No, I do not have the Chrome browser installed on any of my devices.
Shania, it was originally; Tom Hawack on 7 April 2023, that posted that uBlock Origin filter (https://www.ghacks.net/2023/04/07/green-technology-driving-sustainable-development/#comment-4563426).
Tom and others had genuine concerns about AI generated content being recklessly used to generate large portions of article text. Plus there was a potential lack of transparency as to whether such AI assistance had been used in several articles. Dozens of articles looked suspiciously like mainly AI generated text.

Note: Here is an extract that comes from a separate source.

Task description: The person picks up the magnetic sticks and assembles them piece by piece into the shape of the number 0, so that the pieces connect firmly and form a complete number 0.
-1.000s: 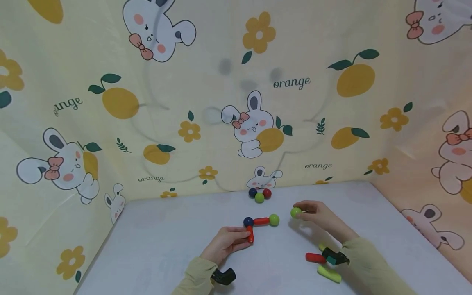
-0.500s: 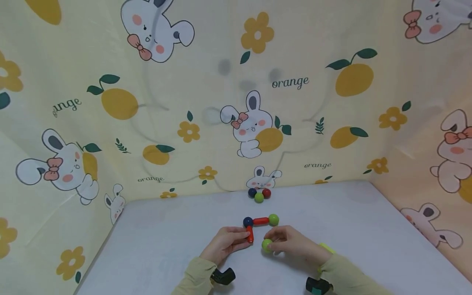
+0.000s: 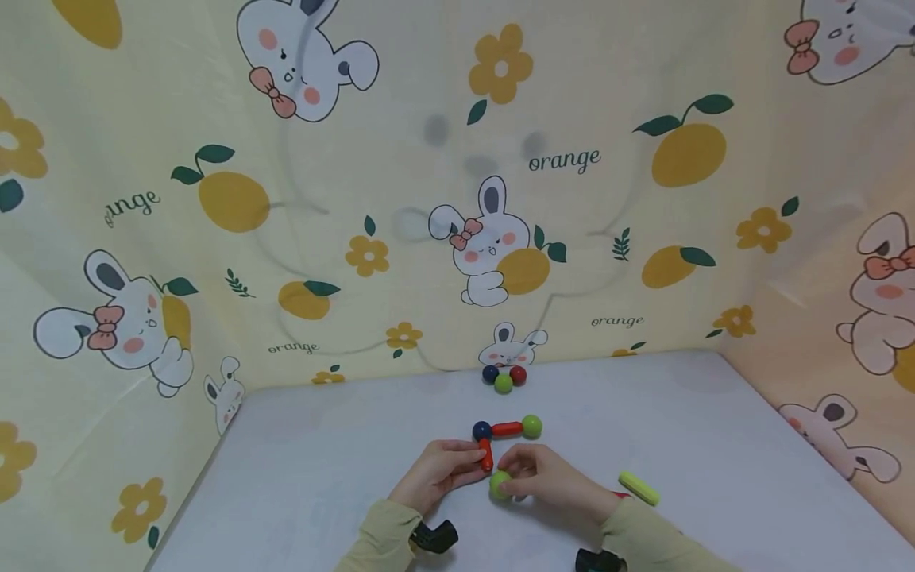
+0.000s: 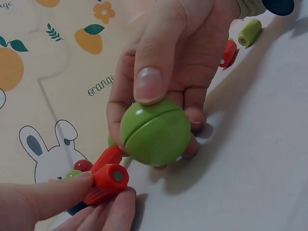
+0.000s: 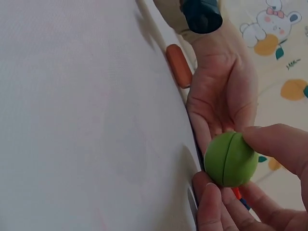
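Note:
In the head view my left hand [image 3: 441, 470] pinches a short red rod [image 3: 487, 455] between thumb and fingers. That rod's far end meets a dark blue ball [image 3: 482, 430]. From the blue ball a second red rod [image 3: 507, 429] runs right to a light green ball [image 3: 532, 427]. My right hand [image 3: 554, 478] pinches another green ball [image 4: 156, 132], grooved around its middle, beside the held rod's near end. The left wrist view shows a small round grey disc in that rod's end face, with a narrow gap to the green ball.
Dark blue, green and red balls [image 3: 518, 375] sit clustered at the back of the white table [image 3: 322, 445]. A light green rod [image 3: 638, 488] lies right of my right forearm, and a red rod [image 3: 622, 495] shows partly behind it. Patterned cloth [image 3: 400, 199] stands behind the table.
My right hand has brought the green ball left and toward me, from beyond the joined pieces to the held rod's near end. My left hand and the joined pieces stay put.

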A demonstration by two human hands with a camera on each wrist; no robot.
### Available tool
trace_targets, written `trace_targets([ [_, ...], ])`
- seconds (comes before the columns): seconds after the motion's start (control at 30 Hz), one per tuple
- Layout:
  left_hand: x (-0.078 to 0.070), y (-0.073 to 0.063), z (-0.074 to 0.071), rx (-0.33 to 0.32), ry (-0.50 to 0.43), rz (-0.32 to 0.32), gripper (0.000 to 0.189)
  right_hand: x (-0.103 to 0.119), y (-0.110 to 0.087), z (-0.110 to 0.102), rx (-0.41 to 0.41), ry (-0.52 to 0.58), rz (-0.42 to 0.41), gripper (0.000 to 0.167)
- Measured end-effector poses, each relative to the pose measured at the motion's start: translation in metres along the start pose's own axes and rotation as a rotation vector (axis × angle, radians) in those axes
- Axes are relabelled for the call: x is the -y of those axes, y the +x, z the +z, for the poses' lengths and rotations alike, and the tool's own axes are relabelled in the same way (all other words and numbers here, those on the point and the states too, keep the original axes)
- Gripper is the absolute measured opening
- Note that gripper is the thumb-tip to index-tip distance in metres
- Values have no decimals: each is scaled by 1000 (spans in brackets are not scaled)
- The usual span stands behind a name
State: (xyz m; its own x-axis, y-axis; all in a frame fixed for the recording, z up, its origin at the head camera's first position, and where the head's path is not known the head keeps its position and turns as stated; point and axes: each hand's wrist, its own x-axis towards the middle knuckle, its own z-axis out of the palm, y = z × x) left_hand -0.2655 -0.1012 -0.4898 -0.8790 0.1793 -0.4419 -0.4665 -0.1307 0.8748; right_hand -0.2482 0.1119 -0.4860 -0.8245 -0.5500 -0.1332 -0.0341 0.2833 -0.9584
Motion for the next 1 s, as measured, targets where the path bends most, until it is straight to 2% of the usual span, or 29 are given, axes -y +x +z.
trace_targets([
  [0.43,1,0,0,-2,36,11,33,6,6,9,-71,39,52,46],
  [0.8,0,0,1,-10,52,5,30,9,7,10,-80,53,43,44],
  [0.9,-2,-3,0,0,94,1,31,9,7,10,-76,58,49,44],
  [1.0,-8,-8,-1,44,179,2,34,9,7,10,-74,59,63,45],
])
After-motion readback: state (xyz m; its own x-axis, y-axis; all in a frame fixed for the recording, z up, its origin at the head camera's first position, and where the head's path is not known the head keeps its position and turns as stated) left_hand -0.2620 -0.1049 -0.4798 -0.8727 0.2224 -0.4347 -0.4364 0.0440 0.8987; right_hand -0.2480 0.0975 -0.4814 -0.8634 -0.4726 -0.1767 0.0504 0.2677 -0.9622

It was also asked that AI also got credited in the author section when it was used in such an unaltered fashion.
Yes, thanks it was posted originally by Tom Hawack as 1337 pUpp37 h4x0rz mentioned.
@Shania, these filters don’t work and anyway all articles are part of Ghacks for good or bad. I read all articles however I only write comments at @Martin and @Ashwin articles mainly all the time, because they often answer some comments and provide some kind of feedback to the users. :S
@John G They work on firefox desktop and even mobile version. I even tested on a fresh install right now. Make sure to save the rules after pasting in uBo My filters page.
@Shania, thanks, I forgot to save the rules (i.e. to apply the changes). :S
@Shania I forgot also to check the box of “my filters”, very important thing to use the personal filters! I can’t remember the last time that I did something like this in uBlock Origin, and it’s also really amazing how time flies and things are forgotten so easy. :[
Thank you so much for this…I was really annoying with so many random none sense articles on this site…felt like a AI was written them..This site has gone downhill with this crap. The other day a popup window appeared from all the advertisers saying to Agree or disagree to their privacy policies . I blocked that one too with ubllock
Thanks for the tip! That’s just what I needed.